## Work item:
What is the number of lines below that include "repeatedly"? Give that number alone.
*** Opening Dataset entries ***
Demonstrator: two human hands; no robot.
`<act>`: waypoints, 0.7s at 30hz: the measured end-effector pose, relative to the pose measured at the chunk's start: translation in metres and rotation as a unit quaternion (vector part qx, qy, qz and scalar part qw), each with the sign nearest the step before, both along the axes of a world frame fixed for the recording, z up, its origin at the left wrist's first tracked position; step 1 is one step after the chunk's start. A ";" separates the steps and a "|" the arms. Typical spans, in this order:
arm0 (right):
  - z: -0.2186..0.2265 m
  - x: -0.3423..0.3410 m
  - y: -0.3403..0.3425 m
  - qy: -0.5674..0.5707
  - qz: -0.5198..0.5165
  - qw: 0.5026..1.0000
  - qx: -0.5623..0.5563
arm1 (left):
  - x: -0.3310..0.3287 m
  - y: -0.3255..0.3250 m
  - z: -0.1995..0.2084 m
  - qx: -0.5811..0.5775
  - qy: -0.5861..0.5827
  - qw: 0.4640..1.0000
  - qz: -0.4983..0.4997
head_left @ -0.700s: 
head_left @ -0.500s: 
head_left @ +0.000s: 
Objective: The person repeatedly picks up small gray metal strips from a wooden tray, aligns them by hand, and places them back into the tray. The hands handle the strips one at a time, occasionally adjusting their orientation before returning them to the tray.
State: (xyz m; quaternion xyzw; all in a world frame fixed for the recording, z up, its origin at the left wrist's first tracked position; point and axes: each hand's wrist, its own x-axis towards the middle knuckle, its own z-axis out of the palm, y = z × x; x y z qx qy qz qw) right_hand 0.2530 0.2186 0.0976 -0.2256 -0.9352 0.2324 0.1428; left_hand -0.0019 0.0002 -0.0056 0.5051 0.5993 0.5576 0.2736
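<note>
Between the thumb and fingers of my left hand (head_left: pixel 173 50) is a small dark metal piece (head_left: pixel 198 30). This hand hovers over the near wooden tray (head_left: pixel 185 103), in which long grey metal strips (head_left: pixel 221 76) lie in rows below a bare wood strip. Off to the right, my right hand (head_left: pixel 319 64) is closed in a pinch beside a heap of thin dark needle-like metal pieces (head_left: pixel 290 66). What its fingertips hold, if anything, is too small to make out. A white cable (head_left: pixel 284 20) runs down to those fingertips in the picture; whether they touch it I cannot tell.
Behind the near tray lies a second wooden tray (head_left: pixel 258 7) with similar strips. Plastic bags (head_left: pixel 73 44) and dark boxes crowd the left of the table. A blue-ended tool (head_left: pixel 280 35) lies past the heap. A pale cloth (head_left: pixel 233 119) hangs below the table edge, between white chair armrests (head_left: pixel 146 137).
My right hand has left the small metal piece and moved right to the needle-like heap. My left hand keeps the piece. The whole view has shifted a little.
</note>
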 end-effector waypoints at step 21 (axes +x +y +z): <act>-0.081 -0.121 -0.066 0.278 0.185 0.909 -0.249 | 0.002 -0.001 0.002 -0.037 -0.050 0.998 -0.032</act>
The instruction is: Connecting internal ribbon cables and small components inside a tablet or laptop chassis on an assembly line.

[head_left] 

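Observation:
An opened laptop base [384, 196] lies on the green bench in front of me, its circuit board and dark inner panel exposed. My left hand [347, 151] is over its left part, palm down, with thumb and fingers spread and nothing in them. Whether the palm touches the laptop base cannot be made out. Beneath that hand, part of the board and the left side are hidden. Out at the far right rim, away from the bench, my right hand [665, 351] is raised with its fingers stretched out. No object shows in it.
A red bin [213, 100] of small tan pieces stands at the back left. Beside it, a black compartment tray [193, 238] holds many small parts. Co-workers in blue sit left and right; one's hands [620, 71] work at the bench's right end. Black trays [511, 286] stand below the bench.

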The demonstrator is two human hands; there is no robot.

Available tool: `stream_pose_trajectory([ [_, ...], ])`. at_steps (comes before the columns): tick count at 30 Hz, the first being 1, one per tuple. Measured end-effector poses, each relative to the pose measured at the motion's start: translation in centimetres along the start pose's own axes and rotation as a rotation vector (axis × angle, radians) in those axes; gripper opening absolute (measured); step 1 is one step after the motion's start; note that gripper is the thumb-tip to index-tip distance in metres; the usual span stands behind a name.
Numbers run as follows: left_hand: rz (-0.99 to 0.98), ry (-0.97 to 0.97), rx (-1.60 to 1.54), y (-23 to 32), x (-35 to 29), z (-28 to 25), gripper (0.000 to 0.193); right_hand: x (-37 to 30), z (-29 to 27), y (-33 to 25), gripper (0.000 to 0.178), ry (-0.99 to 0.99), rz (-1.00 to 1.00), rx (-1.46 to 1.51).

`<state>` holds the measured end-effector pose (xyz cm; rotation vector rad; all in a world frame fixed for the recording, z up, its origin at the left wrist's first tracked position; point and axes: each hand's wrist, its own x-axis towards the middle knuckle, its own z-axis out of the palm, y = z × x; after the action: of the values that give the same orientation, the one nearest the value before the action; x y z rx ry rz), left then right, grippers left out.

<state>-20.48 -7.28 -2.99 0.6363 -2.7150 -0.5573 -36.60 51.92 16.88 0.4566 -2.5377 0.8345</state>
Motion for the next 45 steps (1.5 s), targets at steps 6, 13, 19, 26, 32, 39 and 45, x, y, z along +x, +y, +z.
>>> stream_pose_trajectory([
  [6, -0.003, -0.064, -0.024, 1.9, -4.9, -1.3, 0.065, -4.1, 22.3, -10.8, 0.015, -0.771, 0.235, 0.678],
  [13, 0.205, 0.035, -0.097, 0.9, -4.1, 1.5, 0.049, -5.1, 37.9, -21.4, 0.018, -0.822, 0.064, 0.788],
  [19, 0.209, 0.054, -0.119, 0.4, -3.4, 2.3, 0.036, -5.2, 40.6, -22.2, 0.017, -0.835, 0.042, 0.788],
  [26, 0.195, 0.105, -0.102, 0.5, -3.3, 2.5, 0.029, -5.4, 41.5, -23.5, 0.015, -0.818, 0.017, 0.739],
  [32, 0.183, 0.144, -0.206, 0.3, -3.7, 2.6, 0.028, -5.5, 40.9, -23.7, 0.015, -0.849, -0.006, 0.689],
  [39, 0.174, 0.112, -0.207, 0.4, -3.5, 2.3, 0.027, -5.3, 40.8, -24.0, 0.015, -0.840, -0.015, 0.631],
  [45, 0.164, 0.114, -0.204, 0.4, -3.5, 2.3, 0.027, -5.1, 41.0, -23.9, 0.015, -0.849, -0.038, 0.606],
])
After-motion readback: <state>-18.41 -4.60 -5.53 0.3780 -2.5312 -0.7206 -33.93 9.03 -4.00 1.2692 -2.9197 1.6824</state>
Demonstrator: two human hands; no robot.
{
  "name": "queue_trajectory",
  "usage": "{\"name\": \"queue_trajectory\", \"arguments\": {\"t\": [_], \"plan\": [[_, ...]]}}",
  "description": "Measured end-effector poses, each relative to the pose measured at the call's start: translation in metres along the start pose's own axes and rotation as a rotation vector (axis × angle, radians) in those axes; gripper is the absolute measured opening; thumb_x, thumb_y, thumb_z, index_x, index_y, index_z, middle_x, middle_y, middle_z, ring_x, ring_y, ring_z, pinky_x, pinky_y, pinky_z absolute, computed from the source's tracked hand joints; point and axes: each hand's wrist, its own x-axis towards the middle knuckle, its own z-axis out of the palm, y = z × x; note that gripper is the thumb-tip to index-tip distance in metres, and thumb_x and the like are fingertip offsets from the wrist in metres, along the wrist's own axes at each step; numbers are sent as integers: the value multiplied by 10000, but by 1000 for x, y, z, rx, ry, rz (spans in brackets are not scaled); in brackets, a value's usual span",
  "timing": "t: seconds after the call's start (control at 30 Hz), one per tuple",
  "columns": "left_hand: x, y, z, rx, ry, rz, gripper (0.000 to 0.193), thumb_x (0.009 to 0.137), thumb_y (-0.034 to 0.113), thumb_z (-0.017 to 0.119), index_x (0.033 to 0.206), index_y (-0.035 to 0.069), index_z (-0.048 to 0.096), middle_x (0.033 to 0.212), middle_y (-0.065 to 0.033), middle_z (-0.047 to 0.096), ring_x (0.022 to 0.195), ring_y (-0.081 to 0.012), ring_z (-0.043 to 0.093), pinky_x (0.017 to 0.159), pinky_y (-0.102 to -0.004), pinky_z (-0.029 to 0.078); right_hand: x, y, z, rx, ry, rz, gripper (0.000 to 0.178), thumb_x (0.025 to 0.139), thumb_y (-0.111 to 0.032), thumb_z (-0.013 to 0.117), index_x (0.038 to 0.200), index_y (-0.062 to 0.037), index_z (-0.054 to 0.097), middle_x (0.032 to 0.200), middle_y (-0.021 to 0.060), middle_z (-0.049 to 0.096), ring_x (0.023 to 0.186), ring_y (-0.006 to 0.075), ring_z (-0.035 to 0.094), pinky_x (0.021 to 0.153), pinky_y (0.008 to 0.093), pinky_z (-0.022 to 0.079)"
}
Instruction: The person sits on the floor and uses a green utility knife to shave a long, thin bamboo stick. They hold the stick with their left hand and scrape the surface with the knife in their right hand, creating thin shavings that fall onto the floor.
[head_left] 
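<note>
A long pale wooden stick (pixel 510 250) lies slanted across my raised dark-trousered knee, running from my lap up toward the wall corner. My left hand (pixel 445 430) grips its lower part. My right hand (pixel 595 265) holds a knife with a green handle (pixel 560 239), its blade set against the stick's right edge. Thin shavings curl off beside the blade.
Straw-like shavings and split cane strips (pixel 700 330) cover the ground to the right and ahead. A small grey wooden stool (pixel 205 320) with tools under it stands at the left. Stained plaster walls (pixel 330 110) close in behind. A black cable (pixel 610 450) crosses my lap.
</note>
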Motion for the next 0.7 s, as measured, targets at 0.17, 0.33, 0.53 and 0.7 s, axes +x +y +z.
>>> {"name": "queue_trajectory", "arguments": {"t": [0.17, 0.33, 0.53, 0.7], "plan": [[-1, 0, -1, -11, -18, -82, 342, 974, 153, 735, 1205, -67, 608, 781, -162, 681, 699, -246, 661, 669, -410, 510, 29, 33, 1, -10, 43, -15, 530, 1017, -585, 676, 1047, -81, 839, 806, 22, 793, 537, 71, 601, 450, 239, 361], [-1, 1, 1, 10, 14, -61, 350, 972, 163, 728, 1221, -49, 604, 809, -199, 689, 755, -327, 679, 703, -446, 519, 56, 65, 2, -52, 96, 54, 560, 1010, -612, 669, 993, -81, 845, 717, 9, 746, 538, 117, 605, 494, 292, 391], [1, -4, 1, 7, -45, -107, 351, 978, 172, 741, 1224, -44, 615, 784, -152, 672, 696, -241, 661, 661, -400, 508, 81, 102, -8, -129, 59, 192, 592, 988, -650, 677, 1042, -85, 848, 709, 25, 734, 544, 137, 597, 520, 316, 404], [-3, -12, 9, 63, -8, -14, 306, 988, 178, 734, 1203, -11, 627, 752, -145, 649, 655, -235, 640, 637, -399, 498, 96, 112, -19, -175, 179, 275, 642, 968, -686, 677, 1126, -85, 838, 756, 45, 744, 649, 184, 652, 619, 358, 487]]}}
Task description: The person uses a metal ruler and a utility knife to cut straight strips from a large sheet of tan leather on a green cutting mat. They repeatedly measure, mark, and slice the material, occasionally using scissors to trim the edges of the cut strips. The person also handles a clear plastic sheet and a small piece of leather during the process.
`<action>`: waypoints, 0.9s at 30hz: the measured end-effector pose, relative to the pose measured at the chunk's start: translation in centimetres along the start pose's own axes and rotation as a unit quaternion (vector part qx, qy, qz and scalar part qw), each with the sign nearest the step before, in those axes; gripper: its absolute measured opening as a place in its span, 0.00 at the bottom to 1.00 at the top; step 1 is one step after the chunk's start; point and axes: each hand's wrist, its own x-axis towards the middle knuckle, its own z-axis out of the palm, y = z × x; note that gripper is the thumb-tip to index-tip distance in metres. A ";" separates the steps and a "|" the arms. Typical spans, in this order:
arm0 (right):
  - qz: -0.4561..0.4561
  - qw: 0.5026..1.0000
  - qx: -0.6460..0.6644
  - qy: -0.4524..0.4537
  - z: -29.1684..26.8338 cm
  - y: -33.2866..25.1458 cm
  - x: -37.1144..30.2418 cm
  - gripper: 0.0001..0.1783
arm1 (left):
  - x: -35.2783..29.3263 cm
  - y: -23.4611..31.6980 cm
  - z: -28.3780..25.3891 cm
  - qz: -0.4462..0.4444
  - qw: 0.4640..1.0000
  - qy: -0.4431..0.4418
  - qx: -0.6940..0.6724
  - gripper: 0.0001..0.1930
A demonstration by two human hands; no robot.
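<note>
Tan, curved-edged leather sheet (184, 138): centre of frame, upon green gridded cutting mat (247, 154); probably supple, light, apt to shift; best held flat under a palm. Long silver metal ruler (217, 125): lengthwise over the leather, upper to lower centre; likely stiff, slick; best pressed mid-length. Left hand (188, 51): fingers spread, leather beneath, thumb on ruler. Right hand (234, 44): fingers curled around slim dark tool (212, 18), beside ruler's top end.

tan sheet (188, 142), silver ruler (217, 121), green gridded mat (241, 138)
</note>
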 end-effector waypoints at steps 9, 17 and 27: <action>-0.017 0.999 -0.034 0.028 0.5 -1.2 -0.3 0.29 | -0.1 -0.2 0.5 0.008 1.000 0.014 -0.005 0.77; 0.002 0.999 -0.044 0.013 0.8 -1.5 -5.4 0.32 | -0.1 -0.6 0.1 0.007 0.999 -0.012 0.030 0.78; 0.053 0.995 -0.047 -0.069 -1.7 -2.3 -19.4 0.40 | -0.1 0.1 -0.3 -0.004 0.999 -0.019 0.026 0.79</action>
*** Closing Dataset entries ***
## Response box:
2